# He sounded like he actually believed his own words.



## Rickos69 (Nov 8, 2018)

So, I walk in to a Thai place to pick up. I see another GH guy there (from the bag) I said Hi, he nodded.
I sit on the other end of the bench. He got his food first. As he is passing by me...
Him : I am the best GH driver there is.
Me : Well, good for you.
Him : How many deliveries have you made.
Me: Between the three, about 9,000.
Him : I make $250 an hour. I work 17 hours a day. I make around half a million a year.
Me : Wonderful. How many miles do you put on your car?
Him : Under 100 per day.
Me : That's great.
Him : I am the best driver Grubhub has.
Me : Congratulations.
Him : Noone is better than me.
Me : Great.
He leaves, and a customer that was listening, says to me, he was pretty aggressive.
Me : Delusional is more like it.


----------



## Ms. Mercenary (Jul 24, 2020)

I think he’s on here. 😂


----------



## Rickos69 (Nov 8, 2018)

Ms. Mercenary said:


> I think he’s on here. 😂


You know, I actually thought about that, and then said F it. I don't care if he is.


----------



## _Tron_ (Feb 9, 2020)

This is _one_ way I divide up the world:

There are two kinds of people...
People who believe their own bullshit
and those who know better


----------



## Trafficat (Dec 19, 2016)

Don't rain on his parade. 

I'd have told him I'm proud to have him in my community.


----------



## Ms.

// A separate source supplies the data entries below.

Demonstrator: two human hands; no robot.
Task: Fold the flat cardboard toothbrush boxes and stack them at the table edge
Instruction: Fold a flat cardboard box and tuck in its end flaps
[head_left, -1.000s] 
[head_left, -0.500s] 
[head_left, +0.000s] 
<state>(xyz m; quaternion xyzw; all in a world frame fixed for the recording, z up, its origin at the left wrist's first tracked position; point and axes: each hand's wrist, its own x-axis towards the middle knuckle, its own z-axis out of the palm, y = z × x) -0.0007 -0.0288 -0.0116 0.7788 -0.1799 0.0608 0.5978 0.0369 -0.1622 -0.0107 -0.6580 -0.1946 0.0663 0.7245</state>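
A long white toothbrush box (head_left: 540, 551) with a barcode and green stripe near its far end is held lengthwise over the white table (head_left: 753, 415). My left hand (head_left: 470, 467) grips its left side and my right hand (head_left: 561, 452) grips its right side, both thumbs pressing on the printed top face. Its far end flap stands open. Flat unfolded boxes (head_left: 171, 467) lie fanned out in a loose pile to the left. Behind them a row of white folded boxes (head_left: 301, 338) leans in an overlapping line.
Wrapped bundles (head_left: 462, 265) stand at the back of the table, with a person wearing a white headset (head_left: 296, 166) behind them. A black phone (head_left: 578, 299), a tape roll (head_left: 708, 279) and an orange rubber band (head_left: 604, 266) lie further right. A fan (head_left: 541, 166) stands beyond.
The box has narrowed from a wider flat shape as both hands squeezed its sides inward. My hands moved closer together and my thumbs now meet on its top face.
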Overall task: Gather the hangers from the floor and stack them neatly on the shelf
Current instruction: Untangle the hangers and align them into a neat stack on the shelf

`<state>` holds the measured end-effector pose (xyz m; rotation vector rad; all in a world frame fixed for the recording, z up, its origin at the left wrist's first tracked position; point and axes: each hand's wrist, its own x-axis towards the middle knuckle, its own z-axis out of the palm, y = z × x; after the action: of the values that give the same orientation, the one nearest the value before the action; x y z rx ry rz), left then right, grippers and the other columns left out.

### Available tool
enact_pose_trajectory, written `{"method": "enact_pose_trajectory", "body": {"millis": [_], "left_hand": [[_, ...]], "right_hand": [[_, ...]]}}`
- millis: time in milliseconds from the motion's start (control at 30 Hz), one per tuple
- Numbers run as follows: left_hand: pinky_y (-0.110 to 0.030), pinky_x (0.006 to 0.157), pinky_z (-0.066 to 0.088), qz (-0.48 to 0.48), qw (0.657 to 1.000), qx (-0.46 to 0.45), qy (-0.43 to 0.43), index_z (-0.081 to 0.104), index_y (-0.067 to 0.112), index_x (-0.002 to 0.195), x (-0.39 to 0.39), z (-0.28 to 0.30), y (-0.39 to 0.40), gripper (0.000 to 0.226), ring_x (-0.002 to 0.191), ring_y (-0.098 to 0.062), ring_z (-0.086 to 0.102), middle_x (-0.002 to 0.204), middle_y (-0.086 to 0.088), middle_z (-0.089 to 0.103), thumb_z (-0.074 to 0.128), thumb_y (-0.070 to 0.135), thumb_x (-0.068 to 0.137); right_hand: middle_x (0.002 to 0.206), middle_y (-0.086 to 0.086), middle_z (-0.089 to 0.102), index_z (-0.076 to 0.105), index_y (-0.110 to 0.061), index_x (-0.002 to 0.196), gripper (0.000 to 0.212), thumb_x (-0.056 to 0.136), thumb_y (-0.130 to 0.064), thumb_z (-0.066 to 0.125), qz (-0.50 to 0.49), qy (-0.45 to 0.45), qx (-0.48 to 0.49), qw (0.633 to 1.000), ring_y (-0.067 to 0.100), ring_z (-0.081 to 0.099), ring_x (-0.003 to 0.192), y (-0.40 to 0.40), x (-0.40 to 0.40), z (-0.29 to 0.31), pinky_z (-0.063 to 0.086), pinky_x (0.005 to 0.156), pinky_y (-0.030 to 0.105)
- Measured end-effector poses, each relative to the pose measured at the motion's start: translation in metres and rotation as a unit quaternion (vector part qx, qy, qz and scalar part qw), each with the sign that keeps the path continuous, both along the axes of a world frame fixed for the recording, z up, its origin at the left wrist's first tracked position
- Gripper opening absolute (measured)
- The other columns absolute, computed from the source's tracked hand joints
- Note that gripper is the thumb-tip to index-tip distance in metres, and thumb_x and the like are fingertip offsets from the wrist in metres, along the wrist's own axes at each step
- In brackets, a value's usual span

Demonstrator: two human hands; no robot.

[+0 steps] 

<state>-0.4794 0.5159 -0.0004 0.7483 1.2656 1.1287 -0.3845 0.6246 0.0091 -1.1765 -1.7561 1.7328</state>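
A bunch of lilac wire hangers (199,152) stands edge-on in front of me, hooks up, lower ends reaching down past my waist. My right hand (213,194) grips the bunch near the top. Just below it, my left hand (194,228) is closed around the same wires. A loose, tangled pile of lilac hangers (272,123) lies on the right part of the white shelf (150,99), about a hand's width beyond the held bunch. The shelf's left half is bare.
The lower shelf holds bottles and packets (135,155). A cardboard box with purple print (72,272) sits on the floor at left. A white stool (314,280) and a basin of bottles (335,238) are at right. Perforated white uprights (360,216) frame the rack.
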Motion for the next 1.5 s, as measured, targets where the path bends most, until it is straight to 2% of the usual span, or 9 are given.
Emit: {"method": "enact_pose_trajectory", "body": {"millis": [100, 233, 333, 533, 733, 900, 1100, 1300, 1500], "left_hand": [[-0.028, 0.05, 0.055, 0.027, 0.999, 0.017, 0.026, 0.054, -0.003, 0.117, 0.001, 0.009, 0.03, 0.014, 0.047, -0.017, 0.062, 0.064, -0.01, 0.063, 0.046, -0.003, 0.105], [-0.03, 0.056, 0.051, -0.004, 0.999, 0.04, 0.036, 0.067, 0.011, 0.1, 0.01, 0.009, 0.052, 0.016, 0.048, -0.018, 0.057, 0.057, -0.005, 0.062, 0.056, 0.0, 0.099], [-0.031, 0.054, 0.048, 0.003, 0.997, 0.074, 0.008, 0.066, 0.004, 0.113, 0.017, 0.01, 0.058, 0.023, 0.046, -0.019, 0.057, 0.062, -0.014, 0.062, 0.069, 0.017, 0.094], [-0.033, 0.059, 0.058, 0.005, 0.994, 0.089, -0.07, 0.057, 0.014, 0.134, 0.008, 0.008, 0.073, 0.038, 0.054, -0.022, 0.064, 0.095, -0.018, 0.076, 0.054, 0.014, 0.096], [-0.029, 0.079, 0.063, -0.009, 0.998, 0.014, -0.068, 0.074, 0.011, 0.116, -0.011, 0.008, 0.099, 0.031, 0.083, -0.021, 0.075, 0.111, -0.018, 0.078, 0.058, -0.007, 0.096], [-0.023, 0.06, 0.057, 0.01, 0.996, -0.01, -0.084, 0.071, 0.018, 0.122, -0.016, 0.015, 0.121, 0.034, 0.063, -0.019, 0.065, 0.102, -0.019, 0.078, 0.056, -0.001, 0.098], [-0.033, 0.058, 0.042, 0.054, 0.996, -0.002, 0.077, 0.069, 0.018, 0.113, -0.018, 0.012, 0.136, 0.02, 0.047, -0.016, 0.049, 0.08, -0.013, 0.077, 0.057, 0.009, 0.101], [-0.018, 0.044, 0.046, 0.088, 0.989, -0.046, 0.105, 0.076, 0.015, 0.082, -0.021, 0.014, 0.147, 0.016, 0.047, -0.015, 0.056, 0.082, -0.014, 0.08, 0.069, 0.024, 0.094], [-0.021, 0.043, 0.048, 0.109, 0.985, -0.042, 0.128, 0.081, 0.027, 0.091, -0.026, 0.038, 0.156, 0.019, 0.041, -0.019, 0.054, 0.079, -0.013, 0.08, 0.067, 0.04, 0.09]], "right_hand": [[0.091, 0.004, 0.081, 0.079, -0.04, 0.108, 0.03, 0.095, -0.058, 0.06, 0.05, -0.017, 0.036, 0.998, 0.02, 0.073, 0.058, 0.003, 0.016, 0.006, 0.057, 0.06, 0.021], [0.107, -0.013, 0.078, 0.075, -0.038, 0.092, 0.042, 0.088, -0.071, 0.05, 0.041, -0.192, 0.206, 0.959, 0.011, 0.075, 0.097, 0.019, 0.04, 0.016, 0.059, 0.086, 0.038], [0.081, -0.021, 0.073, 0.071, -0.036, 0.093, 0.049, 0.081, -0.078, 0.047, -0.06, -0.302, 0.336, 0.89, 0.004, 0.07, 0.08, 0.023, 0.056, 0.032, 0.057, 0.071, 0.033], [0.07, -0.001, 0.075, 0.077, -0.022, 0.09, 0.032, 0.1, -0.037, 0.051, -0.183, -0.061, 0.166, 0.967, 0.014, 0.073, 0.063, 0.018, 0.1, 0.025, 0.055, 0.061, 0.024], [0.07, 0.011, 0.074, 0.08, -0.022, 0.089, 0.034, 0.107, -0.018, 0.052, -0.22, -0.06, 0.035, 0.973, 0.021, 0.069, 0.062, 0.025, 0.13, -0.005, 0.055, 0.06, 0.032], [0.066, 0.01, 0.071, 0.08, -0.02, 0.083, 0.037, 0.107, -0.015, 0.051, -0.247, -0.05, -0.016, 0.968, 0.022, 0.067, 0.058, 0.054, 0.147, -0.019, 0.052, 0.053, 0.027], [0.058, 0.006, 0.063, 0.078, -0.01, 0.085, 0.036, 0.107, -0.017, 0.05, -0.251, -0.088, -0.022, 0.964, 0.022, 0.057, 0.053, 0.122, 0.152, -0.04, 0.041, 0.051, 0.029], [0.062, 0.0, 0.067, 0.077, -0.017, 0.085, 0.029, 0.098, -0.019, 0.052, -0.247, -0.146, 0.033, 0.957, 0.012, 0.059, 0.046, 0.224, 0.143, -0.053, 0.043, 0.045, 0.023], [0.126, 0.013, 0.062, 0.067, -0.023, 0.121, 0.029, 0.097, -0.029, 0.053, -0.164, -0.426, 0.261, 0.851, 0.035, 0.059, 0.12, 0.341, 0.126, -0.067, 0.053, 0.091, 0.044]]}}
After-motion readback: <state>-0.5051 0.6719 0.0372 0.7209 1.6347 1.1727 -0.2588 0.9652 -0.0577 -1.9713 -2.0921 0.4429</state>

Mercenary (Jul 24, 2020)

Rickos69 said:


> You know, I actually thought about that, and then said F it. I don't care if he is.


Oh, I’ve seen a few of him here. 😂

They usually don’t last. Once they see no one’s particularly impressed (or even paying attention for that matter) they ride into the sunset, never to be seen again.


----------



## Seamus (Jun 21, 2018)

Rickos69 said:


> So, I walk in to a Thai place to pick up. I see another GH guy there (from the bag) I said Hi, he nodded.
> I sit on the other end of the bench. He got his food first. As he is passing by me...
> Him : I am the best GH driver there is.
> Me : Well, good for you.
> ...


This guy is a jerk. He thinks he’s the top dog because he’s making half a mill a year? Next time you see him you tell him there’s 10 more guys making more than him. Me and nine other guys are in the GrubHub high rollers club, and to be in it you have to be pulling in more than $500,000 a year. I’m pulling in about $900,000 a year and nine other guys are doing better than him. Tell him when you’re in the highrollers club GrubHub sends you free gifts. When I got back from Florida I found this in my mail. Totally unsolicited a gift with a note of gratitude from GrubHub.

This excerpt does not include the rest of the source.